When the piston is at the top dead center, it covers/closes the exhaust and transfer ports. Next, the spark plug ignites the compressed charge in the combustion chamber and produces the power stroke. The power stroke pushes the piston downward and rotates the crankshaft.
As soon as the spark plug ignites the charge in a 2 stroke cycle, the hot gases expand and push the piston downward, rotating the crankshaft. During this stroke, the piston covers the inlet port and compresses the crankcase’s new charge (air-fuel mixture). Further downward movement of the piston first uncovers the exhaust port, followed by the transfer port. Thus, exhaust gases can escape through the open exhaust port.

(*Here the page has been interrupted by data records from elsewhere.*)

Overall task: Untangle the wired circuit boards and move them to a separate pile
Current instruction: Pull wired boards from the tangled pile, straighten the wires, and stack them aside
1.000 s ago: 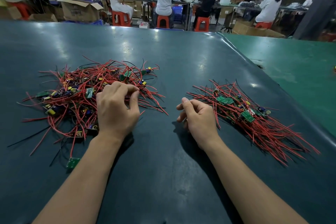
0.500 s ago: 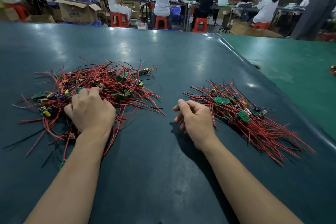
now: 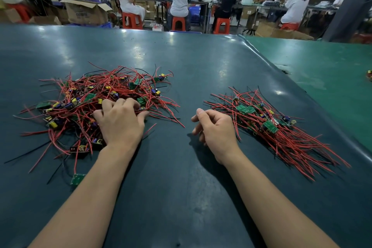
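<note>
left hand (image 3: pixel 120 121) fingers spread, pressing into tangle (image 3: pixel 100 102) on counter (image 3: pixel 181 187) left | right hand (image 3: pixel 215 129) loosely curled, empty, beside sorted pile (image 3: pixel 281 133) | advice: pinch one board, hold the rest down, pull wires out slowly

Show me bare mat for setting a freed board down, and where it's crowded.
Free: the strip of dark mat between the tangled pile and the sorted pile, partly taken by the right hand; also the mat beyond both piles. Crowded: around the left hand, which lies in the tangle; stray wires and a loose board reach toward the near edge.
</note>
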The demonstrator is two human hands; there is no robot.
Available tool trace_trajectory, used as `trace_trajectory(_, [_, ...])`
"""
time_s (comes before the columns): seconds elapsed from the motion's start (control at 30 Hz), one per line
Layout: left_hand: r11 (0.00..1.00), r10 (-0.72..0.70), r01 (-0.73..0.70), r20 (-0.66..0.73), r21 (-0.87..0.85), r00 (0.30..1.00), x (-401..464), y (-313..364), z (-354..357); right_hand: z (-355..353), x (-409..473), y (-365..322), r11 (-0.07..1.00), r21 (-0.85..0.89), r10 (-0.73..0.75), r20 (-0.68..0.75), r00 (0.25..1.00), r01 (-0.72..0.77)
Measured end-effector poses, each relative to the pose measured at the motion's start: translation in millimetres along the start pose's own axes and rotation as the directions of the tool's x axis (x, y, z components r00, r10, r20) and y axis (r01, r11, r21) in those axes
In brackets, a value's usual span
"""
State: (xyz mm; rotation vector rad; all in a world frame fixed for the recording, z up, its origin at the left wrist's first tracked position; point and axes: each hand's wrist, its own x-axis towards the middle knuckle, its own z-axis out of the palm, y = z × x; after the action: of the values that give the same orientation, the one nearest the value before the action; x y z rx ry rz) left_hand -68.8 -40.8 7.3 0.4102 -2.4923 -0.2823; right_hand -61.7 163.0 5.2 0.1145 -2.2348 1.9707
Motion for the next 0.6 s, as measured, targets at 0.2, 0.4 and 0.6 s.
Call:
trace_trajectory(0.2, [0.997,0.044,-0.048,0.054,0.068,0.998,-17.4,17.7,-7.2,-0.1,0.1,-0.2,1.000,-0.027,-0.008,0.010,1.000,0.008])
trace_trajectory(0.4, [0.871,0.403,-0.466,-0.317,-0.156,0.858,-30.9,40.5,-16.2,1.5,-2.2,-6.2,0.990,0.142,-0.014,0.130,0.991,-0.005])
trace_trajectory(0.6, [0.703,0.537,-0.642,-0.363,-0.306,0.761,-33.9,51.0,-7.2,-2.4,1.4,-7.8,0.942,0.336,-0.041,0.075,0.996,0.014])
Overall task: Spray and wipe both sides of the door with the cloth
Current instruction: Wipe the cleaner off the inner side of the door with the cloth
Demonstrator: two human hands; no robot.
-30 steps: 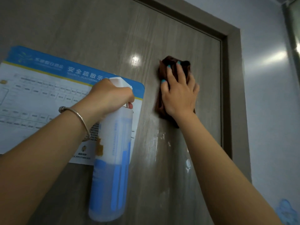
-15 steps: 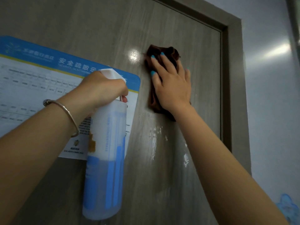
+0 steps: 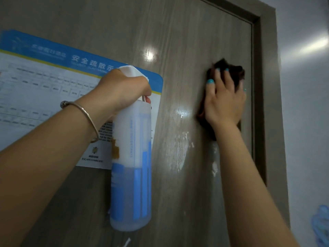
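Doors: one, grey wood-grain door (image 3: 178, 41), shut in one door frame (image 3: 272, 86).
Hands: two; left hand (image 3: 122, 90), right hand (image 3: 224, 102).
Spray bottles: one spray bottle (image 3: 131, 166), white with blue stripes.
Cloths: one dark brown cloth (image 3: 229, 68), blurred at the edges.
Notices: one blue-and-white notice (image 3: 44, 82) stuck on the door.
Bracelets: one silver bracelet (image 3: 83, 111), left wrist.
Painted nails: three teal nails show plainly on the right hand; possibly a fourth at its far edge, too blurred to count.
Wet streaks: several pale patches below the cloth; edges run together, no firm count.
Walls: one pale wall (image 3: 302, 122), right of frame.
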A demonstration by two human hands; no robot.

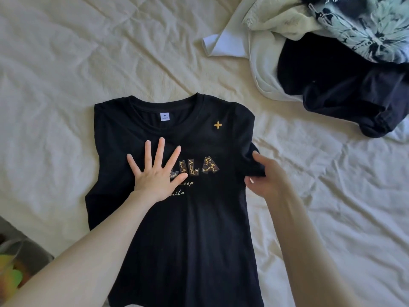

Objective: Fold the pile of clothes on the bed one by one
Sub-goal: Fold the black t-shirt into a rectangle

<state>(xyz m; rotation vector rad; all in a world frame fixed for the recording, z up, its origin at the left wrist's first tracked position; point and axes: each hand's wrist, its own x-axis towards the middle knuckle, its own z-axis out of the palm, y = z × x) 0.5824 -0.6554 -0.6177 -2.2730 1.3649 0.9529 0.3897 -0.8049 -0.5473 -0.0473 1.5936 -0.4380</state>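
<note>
Tee (190, 218) flat on bed (66, 63), front up. Left hand (155, 173) spread wide, pressing chest. Right hand (263, 176) pinches sleeve (254, 160). I'd fold sleeve inward, keeping left pinned, edge straight.

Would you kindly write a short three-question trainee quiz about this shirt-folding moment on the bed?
1. True or false: the left hand lies flat with spread fingers on the black T-shirt.
2. What does the right hand grip? A) the collar B) the sleeve C) the hem
3. Where does the unfolded pile lie on the bed sheet?

Key: 1 true; 2 B; 3 the upper right, apart from the shirt.
</note>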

No sooner does the transfer port open; than forcing the fresh charge into the cylinder. The charge first strikes the deflector on the piston crown, rises to the top of the cylinder, and pushes out the remaining exhaust gases. Some part of the fresh charge also escapes through the exhaust during this process. Because of this reason, the 2 stroke spark ignition cycle does not meet the stringent emission norms. Hence, manufacturers later discontinued it and replaced it with a 4 stroke cycle.

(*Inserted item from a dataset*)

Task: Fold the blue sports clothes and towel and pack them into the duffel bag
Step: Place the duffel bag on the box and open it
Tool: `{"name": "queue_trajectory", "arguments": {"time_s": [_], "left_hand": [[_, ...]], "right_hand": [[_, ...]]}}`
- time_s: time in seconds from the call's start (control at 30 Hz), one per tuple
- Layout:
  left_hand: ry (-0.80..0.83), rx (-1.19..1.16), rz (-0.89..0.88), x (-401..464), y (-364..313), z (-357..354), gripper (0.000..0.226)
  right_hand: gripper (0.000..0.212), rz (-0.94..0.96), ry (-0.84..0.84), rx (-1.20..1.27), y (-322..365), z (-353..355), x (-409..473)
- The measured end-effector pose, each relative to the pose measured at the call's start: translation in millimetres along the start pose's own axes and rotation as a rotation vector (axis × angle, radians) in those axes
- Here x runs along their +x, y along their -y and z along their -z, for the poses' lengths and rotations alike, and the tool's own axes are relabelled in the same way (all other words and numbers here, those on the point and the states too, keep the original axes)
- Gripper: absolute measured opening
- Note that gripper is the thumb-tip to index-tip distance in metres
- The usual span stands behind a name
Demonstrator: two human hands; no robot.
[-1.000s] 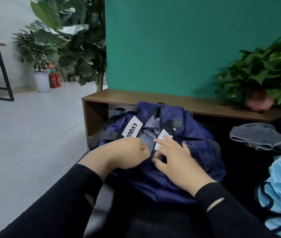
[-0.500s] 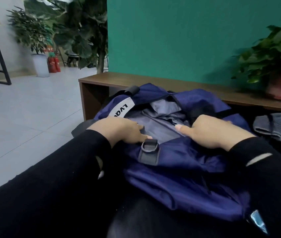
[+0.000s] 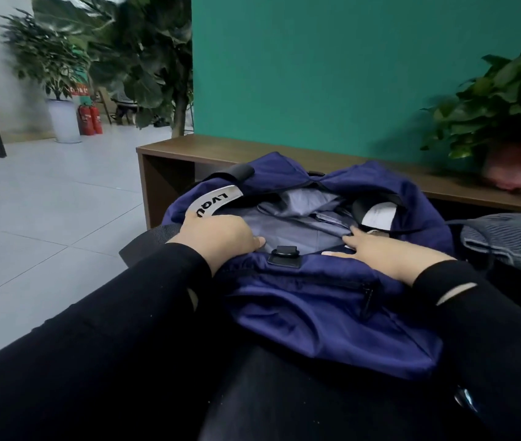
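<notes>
The navy duffel bag (image 3: pixel 332 313) lies in front of me on a dark surface, its top spread open to show grey lining (image 3: pixel 300 230). My left hand (image 3: pixel 217 233) grips the near-left rim of the opening, just below the white label strap (image 3: pixel 214 202). My right hand (image 3: pixel 380 253) holds the near-right rim, thumb on the blue outside and fingers reaching onto the lining. A black buckle tab (image 3: pixel 284 254) sits on the rim between my hands. A grey ribbed towel (image 3: pixel 507 240) lies to the right of the bag. No blue clothes are in view.
A low wooden bench (image 3: pixel 284 154) runs behind the bag along a teal wall, with a potted plant (image 3: pixel 507 122) at its right end. Tiled floor (image 3: pixel 46 202) lies to the left, with large plants, red fire extinguishers (image 3: pixel 90 119) and a table leg further off.
My hands have moved apart along the bag's near rim and the opening is spread wider, showing more grey lining. The blue clothes at the right have left the view.
</notes>
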State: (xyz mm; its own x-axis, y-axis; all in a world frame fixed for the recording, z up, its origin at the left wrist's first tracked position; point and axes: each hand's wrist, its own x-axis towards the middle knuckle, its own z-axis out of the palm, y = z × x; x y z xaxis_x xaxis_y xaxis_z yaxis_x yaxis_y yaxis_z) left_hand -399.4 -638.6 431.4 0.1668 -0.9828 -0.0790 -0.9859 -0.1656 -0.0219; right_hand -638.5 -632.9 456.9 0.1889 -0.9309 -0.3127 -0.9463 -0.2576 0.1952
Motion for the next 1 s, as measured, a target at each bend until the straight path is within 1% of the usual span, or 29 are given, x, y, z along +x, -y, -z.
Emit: {"name": "queue_trajectory", "arguments": {"time_s": [0.03,0.07,0.1,0.2,0.23,0.27,0.3,0.33,0.37,0.4,0.47,0.53,0.57,0.6,0.63,0.7,0.77,0.83,0.9,0.93,1.0], "left_hand": [[0.002,-0.007,0.014,5,1,0,0.068],[-0.004,-0.024,0.028,9,1,0,0.068],[-0.014,-0.039,0.039,12,1,0,0.067],[-0.083,-0.088,0.056,16,-3,0,0.061],[-0.124,-0.105,0.051,16,-3,-1,0.057],[-0.175,-0.132,0.040,16,-2,-2,0.055],[-0.249,-0.161,0.014,15,-1,-3,0.055],[-0.346,-0.189,-0.027,13,0,-3,0.055],[-0.465,-0.222,-0.079,8,-1,0,0.053],[-0.591,-0.266,-0.135,1,-3,5,0.050],[-0.801,-0.360,-0.249,-22,-13,15,0.044],[-0.932,-0.396,-0.364,-52,-28,17,0.042],[-0.954,-0.393,-0.418,-66,-38,13,0.041],[-0.948,-0.387,-0.456,-79,-47,8,0.038],[-0.927,-0.399,-0.477,-92,-55,2,0.035],[-0.860,-0.553,-0.503,-119,-69,-8,0.033],[-0.726,-0.793,-0.463,-152,-84,-15,0.028],[-0.557,-0.943,-0.378,-188,-95,-25,0.018],[-0.425,-1.008,-0.342,-221,-103,-34,0.012],[-0.391,-1.023,-0.341,-237,-108,-36,0.011],[-0.348,-1.037,-0.361,-267,-120,-37,0.008]], "right_hand": [[0.066,0.011,-0.055,0.030,1,0,9],[0.061,0.031,-0.106,0.079,-1,0,16],[0.060,0.022,-0.123,0.093,-3,0,20],[0.061,0.088,-0.150,0.171,-11,3,40],[0.064,0.111,-0.166,0.168,-11,1,43],[0.077,0.138,-0.193,0.198,-13,-1,48],[0.095,0.123,-0.257,0.299,-16,-2,49],[0.101,0.119,-0.340,0.413,-19,-5,52],[0.089,0.115,-0.411,0.494,-19,-7,50],[0.072,0.116,-0.482,0.526,-19,-7,45],[0.048,0.054,-0.677,0.518,-14,-1,29],[0.036,-0.006,-0.865,0.501,-1,3,2],[0.034,0.007,-0.949,0.490,8,2,-11],[0.032,0.039,-1.027,0.484,18,-3,-25],[0.031,0.069,-1.069,0.511,28,-12,-39],[0.035,0.113,-1.086,0.592,44,-33,-70],[0.038,0.129,-1.007,0.646,49,-56,-99],[0.038,0.131,-0.887,0.675,50,-78,-131],[0.042,0.119,-0.795,0.729,48,-98,-163],[0.041,0.113,-0.769,0.750,46,-106,-180],[0.032,0.095,-0.754,0.767,41,-118,-216]]}}
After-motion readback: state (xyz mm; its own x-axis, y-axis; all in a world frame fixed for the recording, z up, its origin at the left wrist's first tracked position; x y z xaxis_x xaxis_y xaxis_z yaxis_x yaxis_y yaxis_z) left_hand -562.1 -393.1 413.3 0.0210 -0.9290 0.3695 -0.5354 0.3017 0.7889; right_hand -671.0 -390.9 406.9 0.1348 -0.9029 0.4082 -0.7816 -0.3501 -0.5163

Now, the piston is at the bottom dead center. The cylinder is completely filled with fresh charge and somewhat diluted with the remaining exhaust gases. The engine burns this charge during the next upward stroke. This cycle repeats itself and the piston makes two strokes for each revolution of the crankshaft.
Most earlier-generation motorcycles, bikes, scooters, and small gen-sets used this ignition cycle engine.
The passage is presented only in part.